(2025, USA, 149')
In a world traversed by light and darkness, a man defies nature to create the unnatural. The Creature is born, and with it, a tragedy. Guillermo del Toro reinterprets Mary Shelley’s masterpiece with the tragic grace of a Miltonian parable: the focus shifts from the act of creation to the tormented existence of its result. Far from conventional adaptations, the film weaves myth and spirituality, horror and compassion, questioning what makes us human. A story about the pain of being created and the abyss between love and rejection, accompanied by Alexandre Desplat’s score, adding a layer of poignant lyricism.

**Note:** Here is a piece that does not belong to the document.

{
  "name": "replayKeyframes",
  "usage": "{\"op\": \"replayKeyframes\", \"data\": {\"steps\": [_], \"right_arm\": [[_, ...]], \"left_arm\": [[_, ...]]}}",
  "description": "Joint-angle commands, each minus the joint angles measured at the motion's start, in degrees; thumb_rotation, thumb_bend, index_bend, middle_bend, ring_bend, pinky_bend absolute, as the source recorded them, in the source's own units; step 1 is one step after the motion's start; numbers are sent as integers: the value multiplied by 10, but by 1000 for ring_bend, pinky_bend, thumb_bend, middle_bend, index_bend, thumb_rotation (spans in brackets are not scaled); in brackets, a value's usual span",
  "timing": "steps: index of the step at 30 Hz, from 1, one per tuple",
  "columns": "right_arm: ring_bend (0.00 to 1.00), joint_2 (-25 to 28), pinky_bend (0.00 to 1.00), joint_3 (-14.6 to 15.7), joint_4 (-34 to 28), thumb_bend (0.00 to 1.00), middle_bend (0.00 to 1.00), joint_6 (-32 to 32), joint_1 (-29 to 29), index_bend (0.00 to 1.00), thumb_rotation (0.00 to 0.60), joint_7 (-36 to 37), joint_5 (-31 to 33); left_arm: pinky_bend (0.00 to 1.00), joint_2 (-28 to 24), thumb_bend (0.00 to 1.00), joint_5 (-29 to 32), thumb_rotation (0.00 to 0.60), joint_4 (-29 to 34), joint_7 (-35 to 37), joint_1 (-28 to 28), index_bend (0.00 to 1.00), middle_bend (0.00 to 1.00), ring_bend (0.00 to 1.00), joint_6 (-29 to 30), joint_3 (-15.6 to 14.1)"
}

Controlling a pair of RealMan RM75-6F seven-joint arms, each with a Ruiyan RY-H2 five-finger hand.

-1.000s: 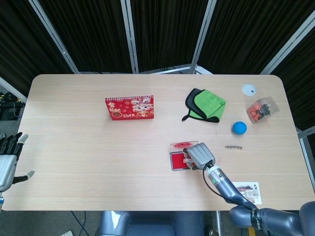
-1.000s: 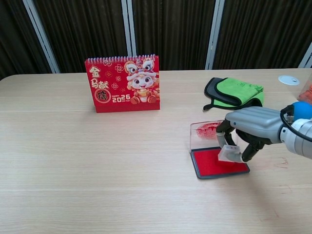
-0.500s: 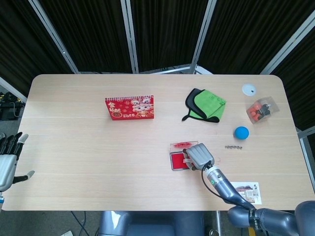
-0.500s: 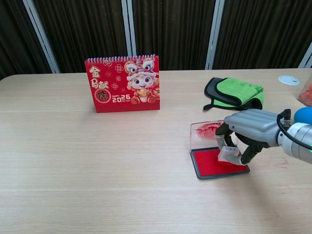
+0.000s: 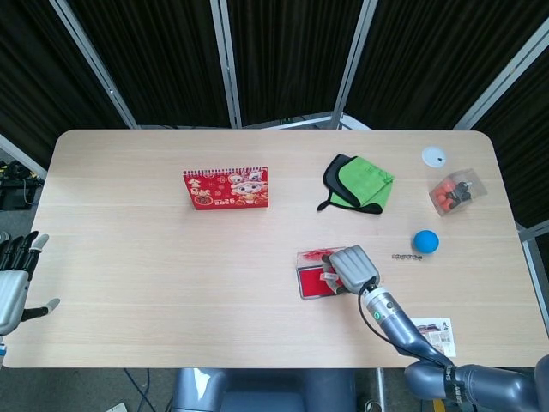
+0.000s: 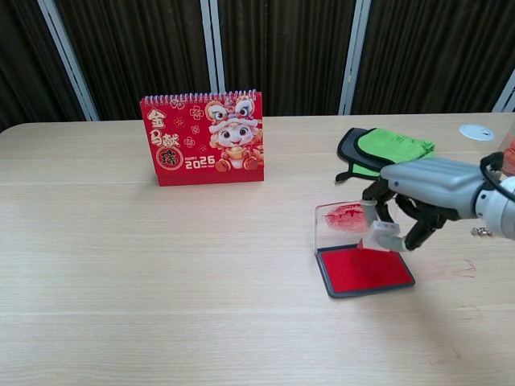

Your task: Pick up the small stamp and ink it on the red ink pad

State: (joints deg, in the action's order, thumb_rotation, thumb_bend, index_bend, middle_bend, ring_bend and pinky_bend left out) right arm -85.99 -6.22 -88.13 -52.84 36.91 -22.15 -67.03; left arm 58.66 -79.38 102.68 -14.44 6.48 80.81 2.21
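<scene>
The red ink pad (image 6: pixel 364 271) lies open on the table, its clear lid (image 6: pixel 339 224) standing up at the back; in the head view the ink pad (image 5: pixel 308 281) is right of centre. My right hand (image 6: pixel 418 197) hovers just above the pad's far right part and pinches the small clear stamp (image 6: pixel 382 235) between thumb and fingers. The stamp hangs slightly above the red surface. From the head view the right hand (image 5: pixel 352 267) covers most of the stamp. My left hand (image 5: pixel 15 276) stays at the table's left edge with fingers spread, holding nothing.
A red desk calendar (image 6: pixel 203 138) stands at the back left. A green and black cloth (image 6: pixel 389 151) lies behind the pad. A blue ball (image 5: pixel 425 241), a short chain (image 5: pixel 406 256), a clear box (image 5: pixel 457 192), a white lid (image 5: pixel 435 156) and a printed card (image 5: pixel 433 335) sit to the right.
My right hand has lifted the stamp off the red pad and drawn back a little to the right. The blue ball has rolled further right and nearer.
</scene>
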Motion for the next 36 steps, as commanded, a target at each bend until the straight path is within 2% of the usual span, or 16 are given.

Guillermo del Toro (Guadalajara, Mexico, 1964) is one of the most imaginative and recognizable directors in contemporary cinema. His style, a blend of horror, fairy tale, and political allegory, has redefined the boundaries of fantasy. After his debut with Cronos (1993), a Cannes award-winning cult film, he directed Mimic (1997), The Devil’s Backbone (2001), and Pan’s Labyrinth (2006), which won three Oscars and a Cannes award for production design. With The Shape of Water (2017), he won the Golden Lion in Venice and four Oscars, including Best Picture and Best Director. Del Toro returned to Venice in 2018 as Jury President. His later works include Nightmare Alley (2021) and Pinocchio (2022), a stop-motion reinterpretation of the Italian classic, which went on to win an Oscar for Best Animated Feature. A prolific creator and refined world-builder, del Toro has pursued his deeply personal Frankenstein project for over two decades.